The forensic photographs of his body were horrific. Despite the awful sights he had seen in the course of his professional life, Steven still found himself grimacing while examining them. It was impossible not to imagine the hell the man must have gone through before death had come as a merciful release just as it was impossible not to question if concern for animal welfare could ever have justified such barbarity in the mind of any normal person. Steven concluded not. The people who had done this to Devon were sick in the head: they were sadists entirely without conscience. There was some awful difference between seeing damage done to a human body in the heat of battle and that applied coldly and dispassionately by a torturer. It might be argued that both arose as the result of human failing but the latter was so much more difficult to come to terms with.

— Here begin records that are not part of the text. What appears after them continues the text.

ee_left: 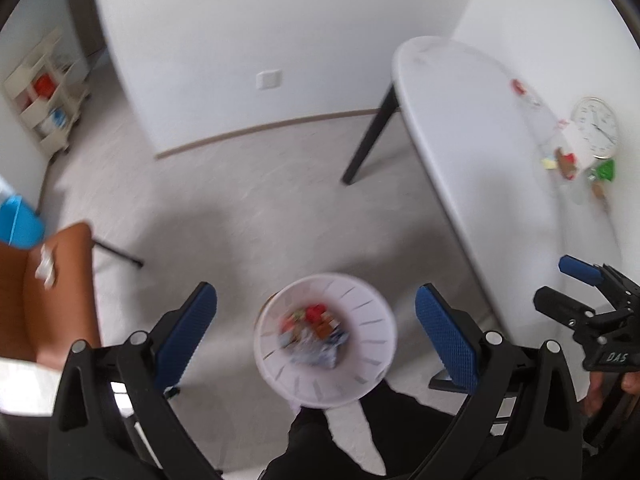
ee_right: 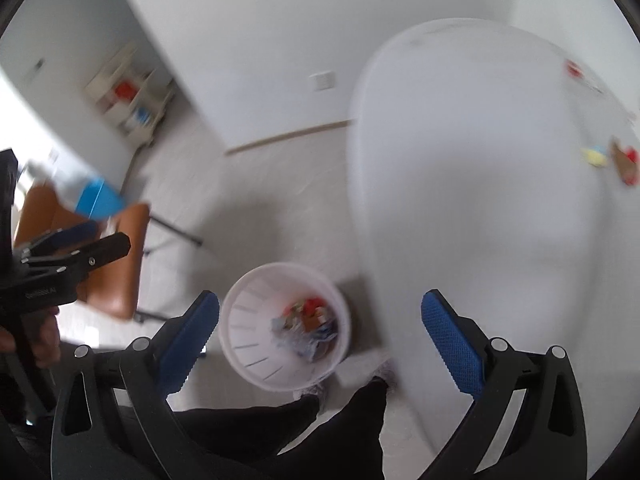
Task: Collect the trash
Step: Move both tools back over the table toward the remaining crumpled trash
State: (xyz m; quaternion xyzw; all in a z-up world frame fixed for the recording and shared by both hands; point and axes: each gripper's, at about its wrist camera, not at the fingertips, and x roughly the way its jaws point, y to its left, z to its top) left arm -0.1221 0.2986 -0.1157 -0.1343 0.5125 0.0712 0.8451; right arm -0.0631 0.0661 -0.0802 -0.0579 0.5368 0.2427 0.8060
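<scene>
Your left gripper [ee_left: 316, 332] and right gripper [ee_right: 320, 336] both have jaws spread wide, holding nothing; white bin [ee_left: 372, 376] with trash [ee_left: 314, 336] sits between them, wrappers [ee_left: 566, 162] on table [ee_left: 460, 152] at 2 o'clock

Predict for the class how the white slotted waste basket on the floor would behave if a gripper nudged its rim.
The waste basket looks like thin slotted plastic, so probably light and easily slid. It holds only a small pile of wrappers, so little weight steadies it; a push at the rim might tip it.

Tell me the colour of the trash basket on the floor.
White, with slotted walls; the basket shows best in the left wrist view.
</scene>
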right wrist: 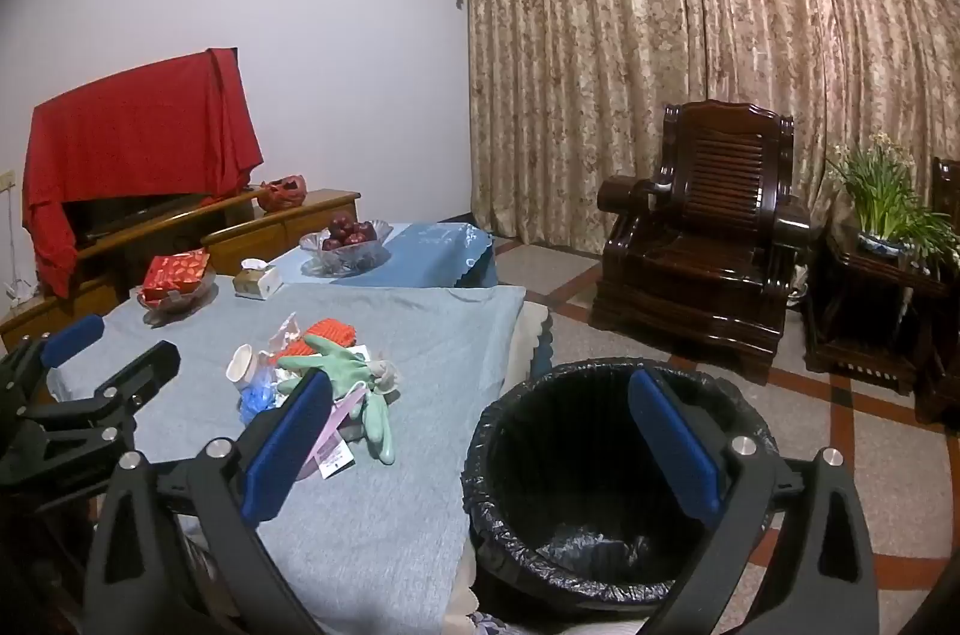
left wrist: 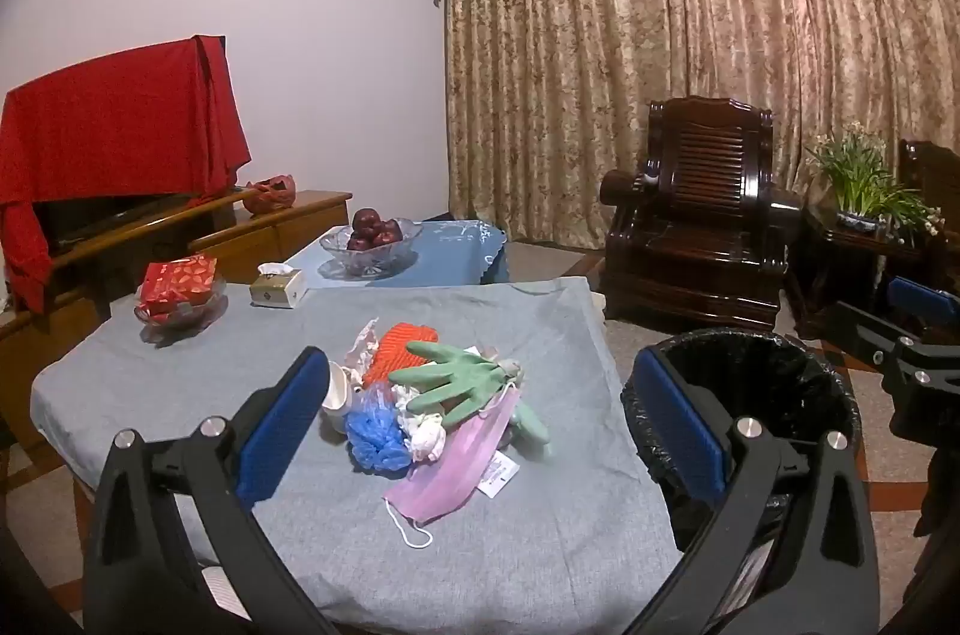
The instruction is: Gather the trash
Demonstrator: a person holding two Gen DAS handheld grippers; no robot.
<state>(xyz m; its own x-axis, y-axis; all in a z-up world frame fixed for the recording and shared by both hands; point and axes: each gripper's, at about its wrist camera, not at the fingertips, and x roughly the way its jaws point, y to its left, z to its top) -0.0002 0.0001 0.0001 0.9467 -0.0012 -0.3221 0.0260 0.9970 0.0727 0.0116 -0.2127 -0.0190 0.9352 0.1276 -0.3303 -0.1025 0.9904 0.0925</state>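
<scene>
Trash lies in a heap near the middle of the grey-clothed counter: a green glove, a pink face mask, a crumpled blue plastic piece, an orange net and a white cup, all touching or overlapping. Just beside the counter's right edge stands a bin lined with a black bag. The left hand-held gripper hovers before the heap, jaws spread wide, pinching nothing. The right hand-held gripper hangs above the bin's near side, equally spread and empty. Farther back on the counter sit a tissue box and a glass bowl of red packets.
</scene>
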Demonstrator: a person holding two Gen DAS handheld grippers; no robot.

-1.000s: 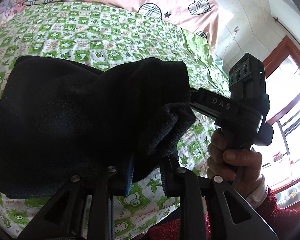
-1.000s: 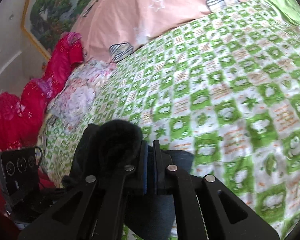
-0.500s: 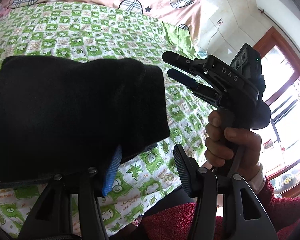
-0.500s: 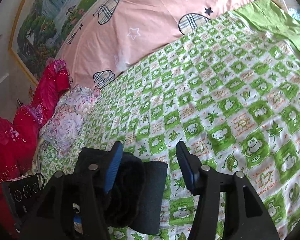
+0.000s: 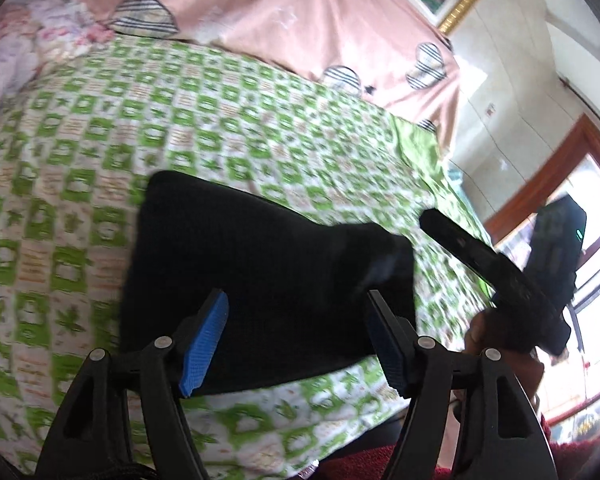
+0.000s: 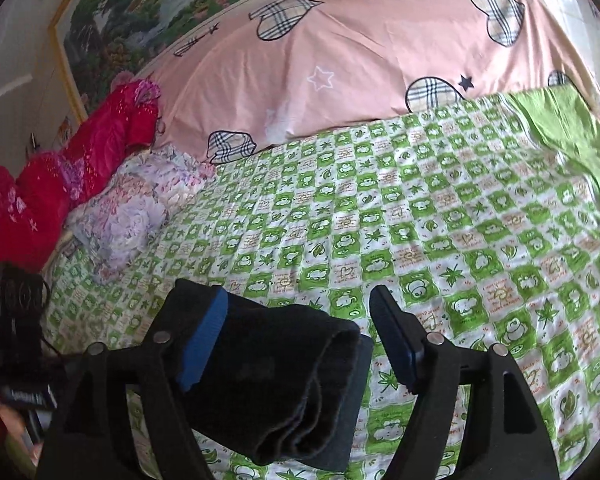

Devon had been an acknowledged expert on vaccines and had acted as an advisor to successive governments and on several occasions. Like many academics called on by government on an
ad hoc
basis, his profile had generally been low but a recent rigorous defence of the MMR vaccine had brought him into public consciousness, particularly when he had attacked the science used to question its safety and the scientist who had expressed these doubts. The spat had attracted wide press attention and the government had subsequently appointed him to their vaccines advisory committee, a position he had used to warn of the dangers of losing public confidence in essential vaccination programmes. Doubts about vaccines given to soldiers in the Gulf War and the scare over MMR had done much to damage such confidence, he had argued. Government had to address that problem and look to the future in order to anticipate further needs. At present, the nation in his view would be ill-equipped to deal with a measles epidemic let alone a smallpox or anthrax attack.